Lockdown: Tax considerations for those continuing with operations

Will the ‘tools of the trade’ be regarded as fringe benefits?
And will an employee stranded in a foreign country for longer than 183 days have to pay tax in that country? Image: Shutterstock

Many businesses have had to make urgent arrangements to provide key employees with fibre and internet options to enable them to work from home. Others have had to supply staff with medical supplies. This all raises the question whether the provision of such benefits will be regarded as a taxable benefit in the employee’s hands.

Shohana Mohan, member of the personal tax and employment tax committee at the South African Institute of Tax Professionals (Sait), advises companies to seek guidance on the circumstances under which the provision of such benefits will not attract fringe benefit tax.

Joon Chong, tax partner at Webber Wentzel, has analysed the tax implications for employers and employees in the instance where the employer provides fibre and internet services to their key employees.

This has become a necessity in the current environment where it is critical for businesses to have key employees working from home in order to keep operations going.

Three alternatives

Chong says employers have three alternatives when it comes to providing fibre where it becomes necessary, but each comes with its own tax audit risks for the company.

1. Employees sign up for fibre/internet

She says one alternative is for the employees to enter into agreements with fibre and internet service providers and claim reimbursements for business use of the services.

“The reimbursement can be subject to a maximum cap,” she says, adding that the employee would need to provide supporting documents for the business usage claim. “This could be set out in the employer’s fibre business usage policy.”

2. Employers sign up for fibre

The second alternative is for the employer to enter into an agreement with fibre service providers. Personal use of the fibre package will however be subject to employee paye-as-you-earn (PAYE) tax.

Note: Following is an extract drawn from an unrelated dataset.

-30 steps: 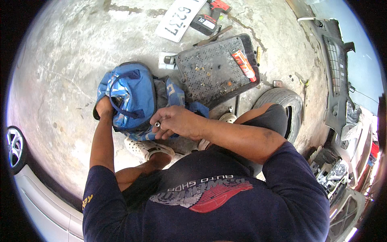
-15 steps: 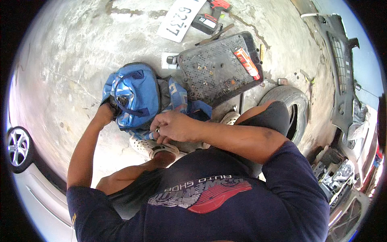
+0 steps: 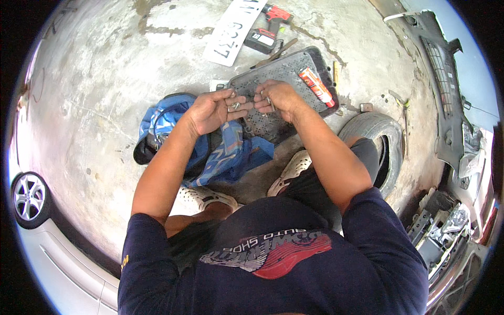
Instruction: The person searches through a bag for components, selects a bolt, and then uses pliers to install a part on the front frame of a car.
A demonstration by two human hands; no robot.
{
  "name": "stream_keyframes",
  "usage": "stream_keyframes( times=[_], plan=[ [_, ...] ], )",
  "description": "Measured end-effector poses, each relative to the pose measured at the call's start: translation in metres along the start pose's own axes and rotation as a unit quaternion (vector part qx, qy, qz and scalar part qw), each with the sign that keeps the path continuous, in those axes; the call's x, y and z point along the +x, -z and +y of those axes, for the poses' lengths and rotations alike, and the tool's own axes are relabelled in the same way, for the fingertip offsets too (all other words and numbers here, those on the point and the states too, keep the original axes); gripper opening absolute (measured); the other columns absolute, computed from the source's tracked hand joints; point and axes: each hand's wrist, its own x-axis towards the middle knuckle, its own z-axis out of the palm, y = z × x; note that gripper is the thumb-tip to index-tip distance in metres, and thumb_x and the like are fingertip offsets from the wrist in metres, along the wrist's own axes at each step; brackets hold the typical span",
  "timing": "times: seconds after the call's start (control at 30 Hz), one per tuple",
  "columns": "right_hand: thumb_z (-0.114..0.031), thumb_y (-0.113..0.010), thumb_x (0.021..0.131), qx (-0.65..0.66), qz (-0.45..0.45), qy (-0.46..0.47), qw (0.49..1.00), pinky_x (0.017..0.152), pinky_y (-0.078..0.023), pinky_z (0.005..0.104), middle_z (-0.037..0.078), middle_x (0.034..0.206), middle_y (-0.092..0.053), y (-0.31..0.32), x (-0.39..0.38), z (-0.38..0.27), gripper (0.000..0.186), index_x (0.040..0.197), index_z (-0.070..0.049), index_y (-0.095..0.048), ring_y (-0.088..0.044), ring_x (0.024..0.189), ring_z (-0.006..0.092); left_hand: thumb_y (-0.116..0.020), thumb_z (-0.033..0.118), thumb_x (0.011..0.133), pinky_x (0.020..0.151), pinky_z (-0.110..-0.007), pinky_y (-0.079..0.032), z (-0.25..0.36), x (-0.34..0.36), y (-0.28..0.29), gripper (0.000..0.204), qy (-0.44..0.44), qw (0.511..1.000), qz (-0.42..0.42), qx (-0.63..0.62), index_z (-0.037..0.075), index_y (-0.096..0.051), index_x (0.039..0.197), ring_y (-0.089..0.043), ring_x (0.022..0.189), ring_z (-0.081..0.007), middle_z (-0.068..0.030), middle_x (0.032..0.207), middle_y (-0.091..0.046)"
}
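Note:
My left hand (image 3: 212, 111) is turned palm up over the black tray (image 3: 286, 126), fingers stretched toward the right. Small metal pieces (image 3: 235, 106) lie on those fingers, too small to name. Facing it, my right hand (image 3: 278, 98) has its fingers curled, with small metallic bits at the fingertips. The two hands nearly meet. Below my left forearm a blue patterned backpack (image 3: 226, 155) slumps on the floor, partly hidden. On the tray's right side rests a red and white tube (image 3: 316, 86); small bits are scattered on the tray.
Beyond the tray lie a red and black cordless drill (image 3: 270, 29) and a white plate (image 3: 231, 31). A tyre (image 3: 373, 139) is by my right knee. A car bumper (image 3: 438, 79) and car parts line the right; a silver car (image 3: 58, 252) stands at left.
My left hand has come out of the backpack and moved right over the tray. My right hand has risen from the backpack's near side to meet it. The backpack has sagged.

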Motion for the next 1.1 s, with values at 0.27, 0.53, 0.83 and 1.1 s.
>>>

“This is more difficult to implement,” says Chong. “Employees with existing fibre packages will also need to change to the fibre provider packages entered into with the employer.”

In addition, the employer-contracted fibre provider might not have fibre services in a particular physical location where an individual resides.

“Employers would need to negotiate and enter into agreements with fibre providers, or check business usage, which is administratively intensive,” she notes.

Chong says the tax risk is on the employer if no amount of the service is subject to PAYE, and it is even more difficult to prove that the internet service is used mainly for business purposes if the employee has existing fibre services.

It may be less difficult if new fibre services are obtained in order to work from home due to the current circumstances.

3. Use cash allowances

The third option involves cash allowances.

Chong however advises against cash allowances being paid to employees for these services without any PAYE on the amount being withheld.

“It is risky and a red flag,” she says. “We would not recommend this, even with a detailed employer business fibre policy.”

The benefit of the cash option – with PAYE withheld – is that the costs for employers and employees are certain, with minimal tax audit risk.

It also minimises the risk of penalties, she says.

Globally-mobile employee risks

Companies with a globally-mobile workforce may also encounter additional assignment costs, because of unintended or extended stays in host locations that can trigger specific tax consequences.

Mohan, an expatriate and employment tax specialist, says in light of the Covid-19 pandemic, an employee sent on a short assignment who is required to extend their stay in a foreign country beyond the 183-days presence test may become liable for tax in the host country.

Most double taxation agreements exclude remuneration from being taxed in a host location if the employee spends fewer than 183 days there and is not paid by the employer in the foreign country.

There are indications that some revenue authorities are considering tax concessions and this will need to be monitored on a daily basis, says Mohan.

She notes that the remuneration that was initially agreed upon for the offshore assignment will have to be reviewed, depending on the marginal tax rates in the home and host countries.

The employer will have to determine if it is necessary to make any adjustments to ensure that the employee is not out of pocket as a result of any additional taxes that may become due in the host country, she says.